WORK REQUEST: Copy, from the data below, each line that has the word "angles".

DATASET SECTION:
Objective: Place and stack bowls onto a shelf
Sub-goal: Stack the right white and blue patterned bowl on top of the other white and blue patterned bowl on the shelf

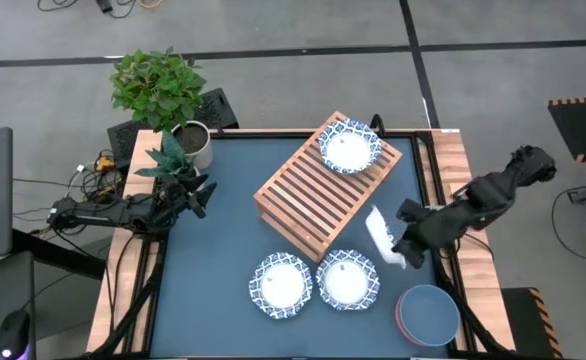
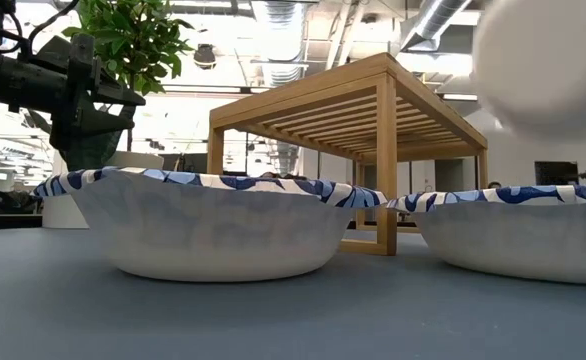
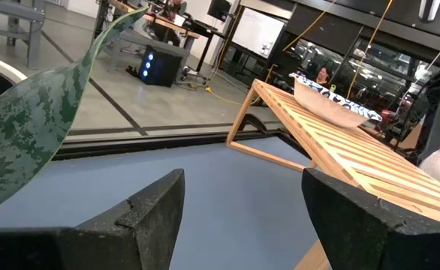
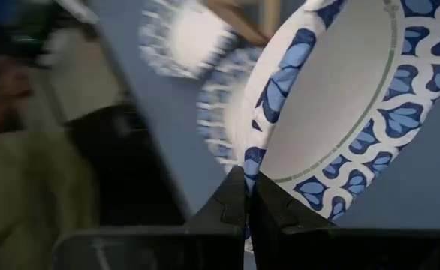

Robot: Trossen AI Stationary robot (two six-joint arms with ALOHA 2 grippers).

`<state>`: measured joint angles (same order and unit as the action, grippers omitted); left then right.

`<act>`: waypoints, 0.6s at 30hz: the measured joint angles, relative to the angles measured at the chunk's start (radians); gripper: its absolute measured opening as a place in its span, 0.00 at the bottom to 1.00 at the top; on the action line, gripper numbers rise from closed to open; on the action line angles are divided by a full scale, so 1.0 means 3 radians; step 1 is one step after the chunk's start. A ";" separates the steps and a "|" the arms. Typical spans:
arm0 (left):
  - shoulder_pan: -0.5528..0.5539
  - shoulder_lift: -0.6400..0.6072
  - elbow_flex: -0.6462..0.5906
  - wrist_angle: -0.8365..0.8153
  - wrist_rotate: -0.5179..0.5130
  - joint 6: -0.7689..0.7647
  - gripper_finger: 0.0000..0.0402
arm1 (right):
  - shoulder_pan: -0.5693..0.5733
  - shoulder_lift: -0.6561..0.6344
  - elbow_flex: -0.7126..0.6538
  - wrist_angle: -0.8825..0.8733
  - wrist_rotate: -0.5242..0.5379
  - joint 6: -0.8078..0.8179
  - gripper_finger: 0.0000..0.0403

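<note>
Bowl [image 1: 381, 238] transport is the step in hand. From above, the right gripper [image 1: 405, 246] is holding a patterned bowl on edge, above the table [image 1: 213, 260] just off the near corner of the shelf [image 1: 313, 195]; one patterned bowl [image 1: 350, 147] is already sitting on the shelf's far end, well beyond the pincer; two more patterned bowls [image 1: 281, 285] [image 1: 347, 279] are lying on the table just below and beside the pincer; a stack of plain bowls [image 1: 428, 315] is waiting behind it at the table's corner. The left gripper [image 1: 195, 195] is idling near the potted plant [image 1: 163, 100], well apart from the work.

At table height, the carried bowl is appearing only as a pale blur at the upper right, above the shelf's slatted top [image 2: 358, 110]; the two table bowls are filling the foreground.

Past the left wrist, its fingers [image 3: 141, 217] are standing apart, holding nothing; the shelf and its bowl are lying ahead.

Past the right wrist, the fingers [image 4: 231, 206] are pinching together on the bowl's rim [image 4: 254, 161]; the bowl is hanging tilted. Judgement: the grip is narrow, so the bowl is likely to swing; the arm should be levelling it before lowering, clearing the shelf edge, and releasing only once it is resting on the slats or nested in the shelved bowl.
</note>
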<state>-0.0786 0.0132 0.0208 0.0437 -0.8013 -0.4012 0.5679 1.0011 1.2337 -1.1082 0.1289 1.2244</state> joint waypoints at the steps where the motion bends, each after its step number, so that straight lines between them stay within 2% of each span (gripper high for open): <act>1: 0.0000 -0.0001 0.0000 0.0000 0.0000 0.0009 0.63 | 0.0020 -0.0035 0.0073 0.0022 0.0031 -0.0078 0.06; 5: 0.0000 -0.0001 0.0000 0.0000 0.0000 0.0013 0.63 | 0.0062 -0.0147 0.0414 0.0127 0.0389 -0.0524 0.06; 14: -0.0001 0.0000 0.0000 -0.0002 -0.0041 0.0017 0.63 | -0.0015 -0.0136 0.1172 0.0167 0.2038 -0.2290 0.06; 18: 0.0000 0.0000 0.0000 -0.0005 -0.0074 0.0021 0.63 | -0.0225 -0.0046 0.1315 0.0166 0.2416 -0.3021 0.06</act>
<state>-0.0785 0.0132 0.0208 0.0422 -0.8235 -0.3950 0.5003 0.9872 1.6282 -1.0584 0.8536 0.3182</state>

SOLUTION TO THE EXERCISE:
`<state>`: measured joint angles (same order and unit as the action, grippers omitted); left then right.
`<act>`: waypoints, 0.6s at 30hz: the measured joint angles, relative to the angles measured at the chunk's start (radians); gripper: its absolute measured opening as a place in its span, 0.00 at the bottom to 1.00 at the top; on the action line, gripper numbers rise from closed to open; on the action line angles are divided by a full scale, so 1.0 means 3 radians; step 1 is one step after the chunk's start. A ";" separates the steps and a "|" the arms. Typical spans:

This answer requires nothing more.